* [What you have to do] Copy, from the material below, each line that contains the word "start".

►

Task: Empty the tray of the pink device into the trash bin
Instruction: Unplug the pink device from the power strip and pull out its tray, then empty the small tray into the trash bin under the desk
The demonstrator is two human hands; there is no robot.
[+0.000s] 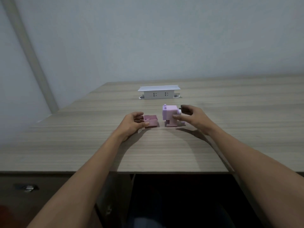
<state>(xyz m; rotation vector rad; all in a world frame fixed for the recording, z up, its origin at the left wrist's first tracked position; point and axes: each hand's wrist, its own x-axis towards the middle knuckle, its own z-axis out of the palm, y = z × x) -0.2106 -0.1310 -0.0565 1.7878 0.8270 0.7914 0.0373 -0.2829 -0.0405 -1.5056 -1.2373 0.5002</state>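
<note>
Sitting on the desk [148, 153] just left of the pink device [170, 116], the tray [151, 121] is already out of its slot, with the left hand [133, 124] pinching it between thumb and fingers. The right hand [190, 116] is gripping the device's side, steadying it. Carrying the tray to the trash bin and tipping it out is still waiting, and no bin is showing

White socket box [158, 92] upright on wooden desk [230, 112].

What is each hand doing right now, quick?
Left hand: holding the small open pink plastic tray.
Right hand: gripping the boxy pink plastic device at its right side.
</note>
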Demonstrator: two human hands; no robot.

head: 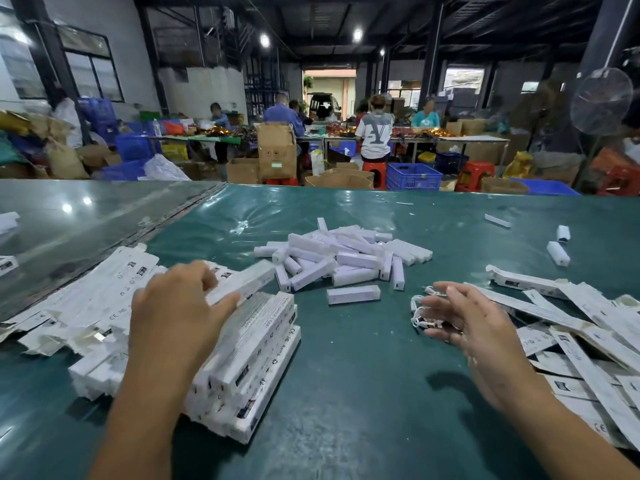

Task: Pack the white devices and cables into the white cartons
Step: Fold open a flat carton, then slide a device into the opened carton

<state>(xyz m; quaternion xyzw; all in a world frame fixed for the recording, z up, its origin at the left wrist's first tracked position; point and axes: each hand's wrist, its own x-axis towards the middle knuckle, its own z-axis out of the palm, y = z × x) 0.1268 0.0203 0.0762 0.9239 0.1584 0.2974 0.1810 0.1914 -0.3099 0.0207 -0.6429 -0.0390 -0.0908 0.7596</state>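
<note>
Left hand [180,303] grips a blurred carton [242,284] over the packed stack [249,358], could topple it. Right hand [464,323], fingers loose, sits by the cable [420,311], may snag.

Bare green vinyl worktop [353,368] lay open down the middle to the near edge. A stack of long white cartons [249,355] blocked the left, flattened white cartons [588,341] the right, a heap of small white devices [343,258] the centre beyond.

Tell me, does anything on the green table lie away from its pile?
Yes. Three white devices lie scattered at the far right, apart from the central device heap. Small white scraps dot the far table.
</note>
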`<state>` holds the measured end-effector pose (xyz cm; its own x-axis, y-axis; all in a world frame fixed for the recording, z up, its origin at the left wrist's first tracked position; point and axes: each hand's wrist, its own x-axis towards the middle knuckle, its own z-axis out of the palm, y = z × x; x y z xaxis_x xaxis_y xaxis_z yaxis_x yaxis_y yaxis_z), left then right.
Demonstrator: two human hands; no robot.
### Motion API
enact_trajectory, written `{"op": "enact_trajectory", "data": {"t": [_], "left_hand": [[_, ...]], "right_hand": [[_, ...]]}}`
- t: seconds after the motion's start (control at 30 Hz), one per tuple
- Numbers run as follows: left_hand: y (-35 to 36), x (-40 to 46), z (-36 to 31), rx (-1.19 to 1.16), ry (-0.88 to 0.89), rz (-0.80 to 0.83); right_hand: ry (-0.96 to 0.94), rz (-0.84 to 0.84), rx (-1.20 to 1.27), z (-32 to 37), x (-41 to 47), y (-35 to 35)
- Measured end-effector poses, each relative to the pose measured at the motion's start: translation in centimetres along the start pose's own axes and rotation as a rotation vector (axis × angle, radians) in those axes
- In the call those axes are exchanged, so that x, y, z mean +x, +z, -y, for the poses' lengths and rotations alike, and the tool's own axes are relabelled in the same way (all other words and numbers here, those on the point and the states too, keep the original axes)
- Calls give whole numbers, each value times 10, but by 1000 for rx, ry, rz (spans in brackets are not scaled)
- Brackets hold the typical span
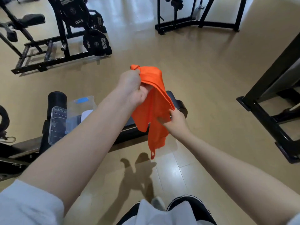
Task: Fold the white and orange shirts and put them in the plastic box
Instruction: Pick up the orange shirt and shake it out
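Note:
An orange shirt (154,114) hangs bunched in the air above a black padded bench (177,103). My left hand (132,86) grips its top edge, raised high. Lower and to the right, my right hand (176,121) pinches a side fold of the same shirt. A clear plastic box (58,122) with a blue-handled lid stands on the bench at the left, partly hidden behind my left forearm. Something white (86,115) shows inside the box; I cannot tell whether it is the white shirt.
Black weight machines with 15 kg plates (95,43) stand at the back left, another frame (194,21) at the back right. A black rack base (267,114) runs along the right. Tan floor lies between them.

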<state>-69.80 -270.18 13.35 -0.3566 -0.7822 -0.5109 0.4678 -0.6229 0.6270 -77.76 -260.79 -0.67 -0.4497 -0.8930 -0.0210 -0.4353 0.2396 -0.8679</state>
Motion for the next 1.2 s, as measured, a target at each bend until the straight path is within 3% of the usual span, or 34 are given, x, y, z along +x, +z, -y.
{"op": "enact_trajectory", "data": {"t": [0.07, 0.23, 0.3, 0.5, 0.63, 0.73, 0.77, 0.83, 0.93, 1.03, 1.1, 1.2], "left_hand": [[-3, -3, -11, -97, -30, 46], [-24, 7, -42, -316, 41, 124], [-44, 23, -35, -55, 74, 103], [-101, 18, 59, 923, -107, 76], [-117, 4, 100, 1078, -34, 220], [-122, 8, 107, 1464, 149, 168], [-121, 9, 107, 1476, 165, 148], [-114, 8, 100, 1235, 111, 136], [-93, 6, 83, 797, -12, 148], [-79, 17, 69, 564, -40, 132], [-72, 23, 65, 484, -53, 101], [-63, 29, 65, 569, -52, 82]], "right_hand": [[55, -14, -64, -6, 5, 5], [92, 32, 97, -8, 14, 1], [130, 2, 164, -4, 20, -3], [357, -46, 541, 17, 44, -9], [442, -15, 700, 31, 55, -10], [521, -17, 816, 40, 64, -13], [524, -33, 876, 43, 65, -16], [477, -24, 974, 44, 63, -20], [347, 147, 690, 36, 45, -20], [243, 159, 473, 25, 23, -18], [201, 163, 416, 20, 11, -20], [123, 105, 234, 16, 6, -18]]}}
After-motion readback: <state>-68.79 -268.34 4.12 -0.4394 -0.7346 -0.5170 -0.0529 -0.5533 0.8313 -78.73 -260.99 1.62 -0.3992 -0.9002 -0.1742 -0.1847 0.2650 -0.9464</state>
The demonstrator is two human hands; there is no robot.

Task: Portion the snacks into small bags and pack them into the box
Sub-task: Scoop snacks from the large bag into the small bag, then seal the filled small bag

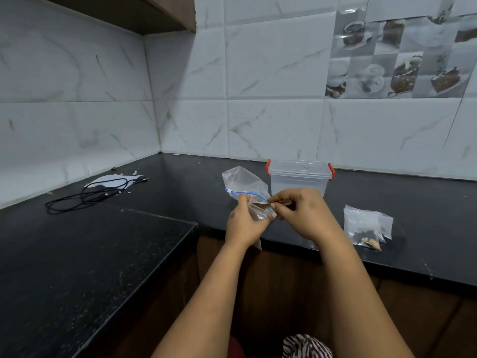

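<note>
My left hand (245,223) grips a small clear bag (258,210) by its mouth, above the counter's front edge. My right hand (302,213) pinches a thin brown spoon-like piece (280,202) whose tip points into that bag. A bigger clear zip bag with a blue seal (244,180) lies just behind my left hand. The clear plastic box with red latches (299,177) stands behind my hands, near the wall. Filled small bags (366,227) with dark and tan snacks lie to the right on the counter.
The black counter (129,241) turns an L-shaped corner on the left. A coiled black cable (87,193) and white paper (113,180) lie at the far left by the tiled wall. Brown cabinet fronts run below the counter edge.
</note>
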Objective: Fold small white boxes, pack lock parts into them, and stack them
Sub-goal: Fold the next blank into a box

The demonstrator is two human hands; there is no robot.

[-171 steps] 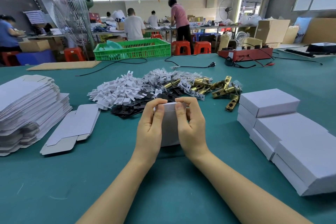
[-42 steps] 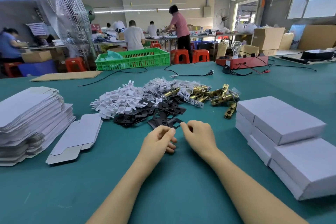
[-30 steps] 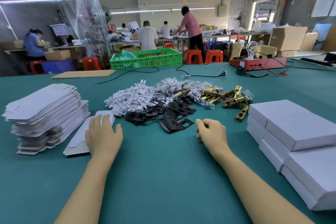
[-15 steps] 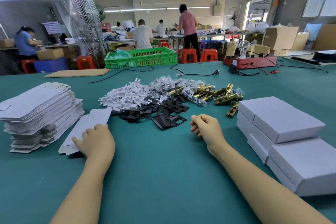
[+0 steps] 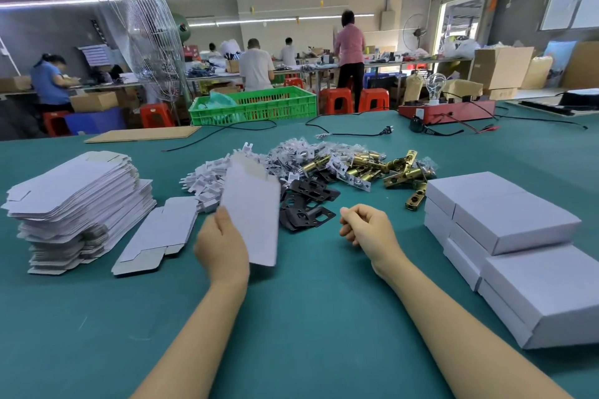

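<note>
Left hand grips a flat, matte white card blank, tilted up above the green felt tabletop. Right hand rests loosely curled, holding nothing. Folded boxes stacked at right; brass latches and black plates piled behind.

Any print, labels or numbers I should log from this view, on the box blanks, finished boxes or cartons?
No text can be read anywhere.
Flat box blank gripped by the left hand: plain white.
Finished boxes: plain white.
Stack of blanks: no print.
Brown cartons: no markings legible.
White sheet on the back wall: lines too small and blurred to read.
</note>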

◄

* [Result below]
- t: seconds after the motion's start (control at 30 Hz), one per tuple
- Measured end-effector poses, each relative to the pose measured at the motion's start: translation in centimetres along the start pose's own axes and rotation as a rotation vector (axis × angle, radians) in those axes

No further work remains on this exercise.